The last 3 miles of the race were back on Ghost Canyon Road, the dirt road with the parking fiasco the day before. It was surprisingly smooth for a dirt road and although there was a lot of gravel on it there were not many divots or bumps so navigating it was easier than I had anticipated. There were a few uphill surprises left before the end and a fellow runner turned to me and said “they lied, this is not downhill”. I offered that I too liked the downhills a lot more.

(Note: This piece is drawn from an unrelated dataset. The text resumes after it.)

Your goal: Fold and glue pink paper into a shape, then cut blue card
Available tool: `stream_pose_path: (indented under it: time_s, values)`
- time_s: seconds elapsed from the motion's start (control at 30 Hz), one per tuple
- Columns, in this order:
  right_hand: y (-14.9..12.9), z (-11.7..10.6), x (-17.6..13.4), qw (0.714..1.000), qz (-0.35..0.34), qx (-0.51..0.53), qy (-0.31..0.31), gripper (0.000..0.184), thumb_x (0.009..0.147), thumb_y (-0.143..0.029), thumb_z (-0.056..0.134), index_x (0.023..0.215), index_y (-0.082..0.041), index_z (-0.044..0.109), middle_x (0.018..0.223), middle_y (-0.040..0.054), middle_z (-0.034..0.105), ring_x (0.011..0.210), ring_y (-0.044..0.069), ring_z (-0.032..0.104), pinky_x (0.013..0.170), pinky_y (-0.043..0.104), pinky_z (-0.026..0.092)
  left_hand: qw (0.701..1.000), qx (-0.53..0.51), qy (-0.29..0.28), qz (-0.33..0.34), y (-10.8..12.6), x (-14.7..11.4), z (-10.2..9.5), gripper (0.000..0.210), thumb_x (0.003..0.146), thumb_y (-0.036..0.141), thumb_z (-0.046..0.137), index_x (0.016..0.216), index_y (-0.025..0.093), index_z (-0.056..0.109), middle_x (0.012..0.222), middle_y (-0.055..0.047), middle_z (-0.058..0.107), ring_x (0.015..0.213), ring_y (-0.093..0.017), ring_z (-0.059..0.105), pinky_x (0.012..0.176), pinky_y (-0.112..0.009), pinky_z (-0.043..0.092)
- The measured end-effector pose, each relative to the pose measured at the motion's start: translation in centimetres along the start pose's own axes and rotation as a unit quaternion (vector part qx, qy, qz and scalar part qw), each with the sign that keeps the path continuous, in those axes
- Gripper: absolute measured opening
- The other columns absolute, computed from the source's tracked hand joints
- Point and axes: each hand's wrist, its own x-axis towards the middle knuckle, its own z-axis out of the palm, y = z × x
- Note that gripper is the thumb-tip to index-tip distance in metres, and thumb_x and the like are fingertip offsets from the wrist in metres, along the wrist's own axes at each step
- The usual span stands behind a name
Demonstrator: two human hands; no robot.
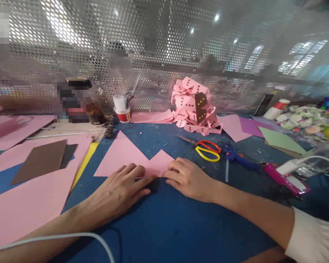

At the end of the race if I have anything left in the tank I usually like to turn it up a notch as I approach the finish line. Unfortunately the setup here had us awkwardly running from the road into a grassy field and there was a pretty good dip that was a serious tripping hazard. I had to slow down as I approached the strips, which might have cost me a second or 2 but left all my bones and joints intact. Hopefully they’ll find a way to solve that for next time.

After the race we got one of the better goodie boxes I’ve seen. They also had a beer tent and a pancake breakfast for $5 that was pretty good and very appropriate since for me running races was originally an excuse to go get pancakes afterwards.

I’ve run 22 half marathons over the past 4 years and as I said at 2 hours and 3 minutes this was my slowest ever. In fact the only half marathons I completed over 2 hours were my first – Grete’s Great Gallop in Central Park in 2014 (2 hours 1 minute) – and one 2 hour and 3 second race at Little River Canyon where I deliberately ran slow in training for the NYC Marathon in 2016. Based on my time I wasn’t too optimistic about where I finished rank-wise but lo and behold I actually finished 4th in my old man group and 164th out of the 1498 finishers. I guess I wasn’t the only one who doesn’t prefer to run uphill for 5 miles.

After the race and the pancakes and hot shower I went out to see Mt. Rushmore in a more receptive frame of mind. Seeing it in person is kind of breathtaking even when your heart rate isn’t at 180. We walked the trails and got pictures from several different perspectives while listening to the winds whistle through the pines. We learned that part of the legacy that Thomas Jefferson left the nation was a recipe for vanilla ice cream that was being served at the snack bar, and that there is a lighting ceremony every night into October. We decided to combine that knowledge and returned to Mt Rushmore after dinner to experience both. The ice cream was fine, would love to see what Ben Franklin’s ice cream recipe was like to compare. The lighting ceremony was super patriotic, but there was a medical emergency in the crowd prior to the show which cast a bit of a pall over the festivities.

Overall I really enjoyed the trip and would definitely recommend Vacation Race’s Mt. Rushmore Half Marathon. Expect the race to be challenging and make plans to arrive a few days early to take in some of the amazing experiences the region



Well well it turns out that the Mt. Rushmore Half Marathon awarded medals to the top 5 finishers in each age group not the typical 3. That means I have a medal coming my way. Wished I realized this on race day- I’d have hung around a little longer to collect in person and save the $10 shipping fee

One thought on “Mt. Rushmore or less

  1. I’m also a big fan of racecations. I ran the Spearfish Canyon Half Marathon in South Dakota not far from your race and it was my fastest half marathon to date! It was net downhill, but it wasn’t steep so my quads weren’t trashed. It’s a beautiful part of the country and probably under-rated.